Chapter 11 #2

The word crashes through the library like a violent wave. Shelves tremble. Dust rains down. Several books topple from their resting places and hit the floor with heavy thuds.

“I am tired of your excuses,” he snarls. “Tired of your lies. You are more trouble than your father’s debt is worth, Neve Devlin. More trouble than I care to endure a moment longer.”

Atilia’s hand remains on his chest, but he brushes her off as if she’s made of air.

Then he storms toward me.

I gasp, scrambling backward until my fingers clutch the gilded edge of the chair.

A few long, pale strands have slipped free from the slicked-back bun knotted high on his head, falling across his gold eye.

His face is all hard lines and barely leashed fury, canines bared, the runes carved into his knuckles glowing an ominous cobalt as one arm braces against the chair behind my head, caging me in.

Then his other hand reaches for me, but it is not me he takes hold of.

It is the book on my lap.

He snatches it by the spine and shakes it at me, the pages flapping helplessly.

“You had no right,” he roars. “Do you hear me? No right!”

Then he commits the cruelest act I have ever seen him perform. Something so petty, so vicious, so deeply wounding that whatever fragile, misguided softness I’d begun to feel toward him shatters instantly.

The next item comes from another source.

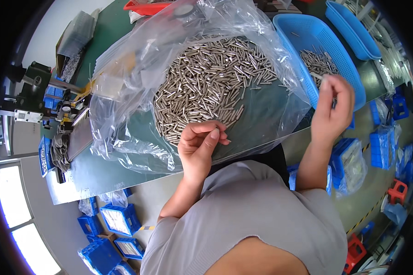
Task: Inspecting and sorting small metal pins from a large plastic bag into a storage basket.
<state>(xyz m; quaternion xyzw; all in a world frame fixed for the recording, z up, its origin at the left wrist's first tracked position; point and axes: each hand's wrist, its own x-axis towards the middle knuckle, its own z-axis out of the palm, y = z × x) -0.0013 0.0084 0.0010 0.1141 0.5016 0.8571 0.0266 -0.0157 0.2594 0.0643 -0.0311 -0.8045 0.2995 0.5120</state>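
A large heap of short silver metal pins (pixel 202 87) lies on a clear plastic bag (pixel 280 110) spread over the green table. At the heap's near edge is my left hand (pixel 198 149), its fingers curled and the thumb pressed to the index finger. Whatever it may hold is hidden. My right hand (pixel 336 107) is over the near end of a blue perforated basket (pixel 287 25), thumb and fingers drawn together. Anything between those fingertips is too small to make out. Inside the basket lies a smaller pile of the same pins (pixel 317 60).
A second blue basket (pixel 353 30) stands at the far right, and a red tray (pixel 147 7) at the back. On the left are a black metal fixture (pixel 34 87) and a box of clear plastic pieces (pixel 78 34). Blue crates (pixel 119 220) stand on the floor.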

He tears the book straight down the middle.

Rips it clean in half with a crack like breaking bone, and flings the pieces across the room.

Tears well behind my eyes as frost spills from his skin, drifting in cold ribbons through the air. I brace myself. I wait for the next thing he’ll break to be me.

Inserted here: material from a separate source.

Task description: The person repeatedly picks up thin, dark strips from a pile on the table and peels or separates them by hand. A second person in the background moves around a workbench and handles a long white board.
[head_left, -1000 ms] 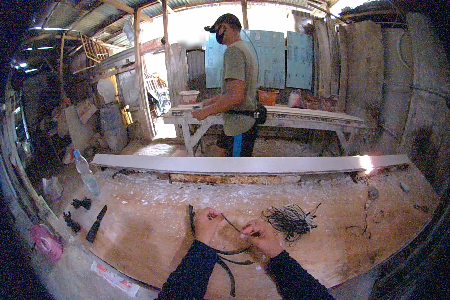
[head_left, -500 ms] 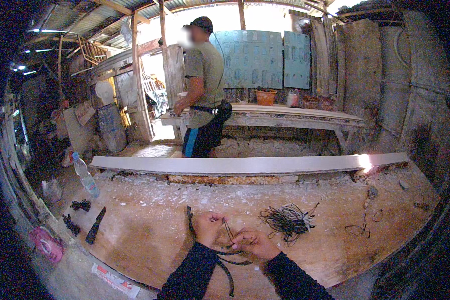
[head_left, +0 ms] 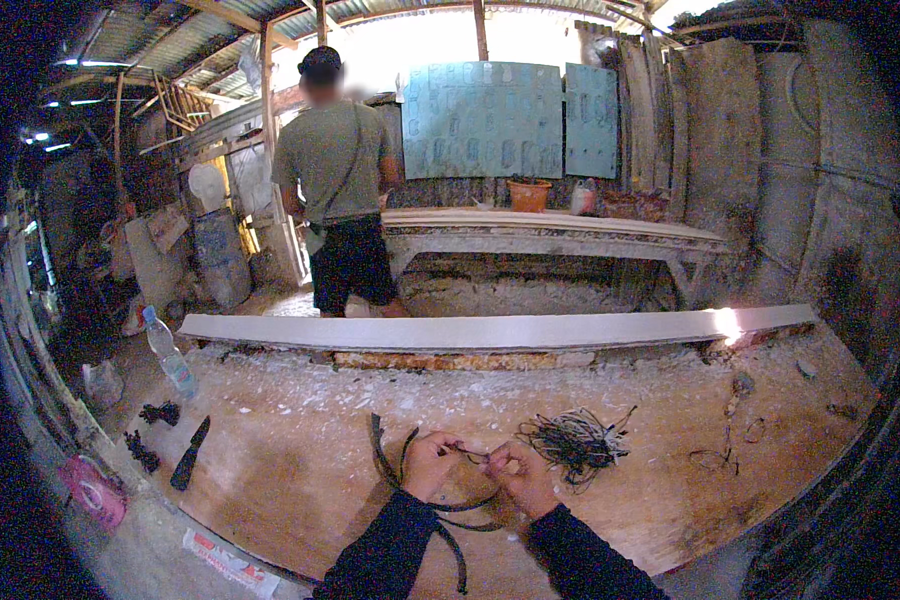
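Bundles (head_left: 142, 450) sit toward the table's (head_left: 300, 490) left, the knife (head_left: 191, 453) just beside them — likely set aside to leave elbow room. Black strips (head_left: 456, 552) curve around the left hand (head_left: 434, 464), whose fingertips pinch a thin cord (head_left: 474, 456); the right hand's (head_left: 523, 474) fingertips pinch it too, seemingly steadying the short span between. Rightward lies a tangle (head_left: 580, 445) — handily near, it seems.

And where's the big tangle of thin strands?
In the head view, the tangle lies right of centre on the table, beside the right hand.
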`<state>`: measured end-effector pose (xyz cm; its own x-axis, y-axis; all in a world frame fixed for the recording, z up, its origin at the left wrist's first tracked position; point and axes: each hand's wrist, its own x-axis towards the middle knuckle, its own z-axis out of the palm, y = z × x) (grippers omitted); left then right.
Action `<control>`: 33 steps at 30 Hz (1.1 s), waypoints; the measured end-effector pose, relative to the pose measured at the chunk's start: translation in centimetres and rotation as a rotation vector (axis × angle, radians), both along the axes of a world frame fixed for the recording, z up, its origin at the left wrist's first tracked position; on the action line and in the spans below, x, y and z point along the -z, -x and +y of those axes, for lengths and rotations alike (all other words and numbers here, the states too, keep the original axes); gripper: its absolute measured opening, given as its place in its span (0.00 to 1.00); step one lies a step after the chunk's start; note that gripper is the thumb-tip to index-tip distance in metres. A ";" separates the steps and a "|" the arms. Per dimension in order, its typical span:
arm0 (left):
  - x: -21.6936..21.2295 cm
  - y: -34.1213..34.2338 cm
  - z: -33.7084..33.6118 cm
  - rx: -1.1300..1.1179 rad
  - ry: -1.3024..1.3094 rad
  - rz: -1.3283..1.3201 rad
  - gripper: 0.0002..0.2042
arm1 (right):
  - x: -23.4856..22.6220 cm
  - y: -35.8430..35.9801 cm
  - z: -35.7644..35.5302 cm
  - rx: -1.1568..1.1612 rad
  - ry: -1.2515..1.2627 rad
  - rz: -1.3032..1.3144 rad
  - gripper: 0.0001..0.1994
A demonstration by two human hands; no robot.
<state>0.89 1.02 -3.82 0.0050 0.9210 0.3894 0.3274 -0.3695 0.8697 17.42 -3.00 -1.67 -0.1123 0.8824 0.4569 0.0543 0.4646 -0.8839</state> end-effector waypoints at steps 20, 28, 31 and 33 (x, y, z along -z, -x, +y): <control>0.4 -3.7 -3.3 0.969 0.206 -0.190 0.07 | 0.1 -2.9 2.5 0.410 -0.127 0.072 0.05; -0.7 -0.5 -1.0 0.201 0.189 -0.082 0.08 | 0.7 -3.2 2.9 0.403 -0.106 -0.024 0.04; -0.1 0.4 0.2 -0.072 0.036 -0.155 0.07 | 0.5 -2.1 1.8 0.233 -0.091 -0.041 0.05; 0.2 1.0 0.7 -0.179 0.025 -0.214 0.06 | 0.2 -1.5 0.3 0.020 0.009 -0.149 0.06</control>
<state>-0.08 1.69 -4.01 -0.2391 0.9091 0.3411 0.1931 -0.2997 0.9343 18.95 -2.65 -1.84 -0.1612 0.8891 0.4285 0.1945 0.4543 -0.8694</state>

I squeeze my eyes shut, breath trembling. Please let it be quick. Please, if he is going to shatter me, let it be painless.

But no blow comes. Only his ragged breathing, the cold rolling off him in violent waves that soak straight through to my bones.

“Go to your room,” he growls. “Pack your things. You are going to the Aurevault tomorrow. And you will never return.”

My eyes snap open. Aurevault. No. No. Not the mines. Not Vein Three, where the thing with my father’s voice waits in the dark, where its claws could wrap around me and drag me screaming into the black.

“My lord,” I stammer, choking on the words. “Please.”

“Get out!” he roars.

He’s too close. There isn’t enough space to stand without touching him, so I curl, slide under his arm and scramble over the side of the chair, hitting the floor hard on my knees. A tear breaks loose, but I swipe it away before he can see.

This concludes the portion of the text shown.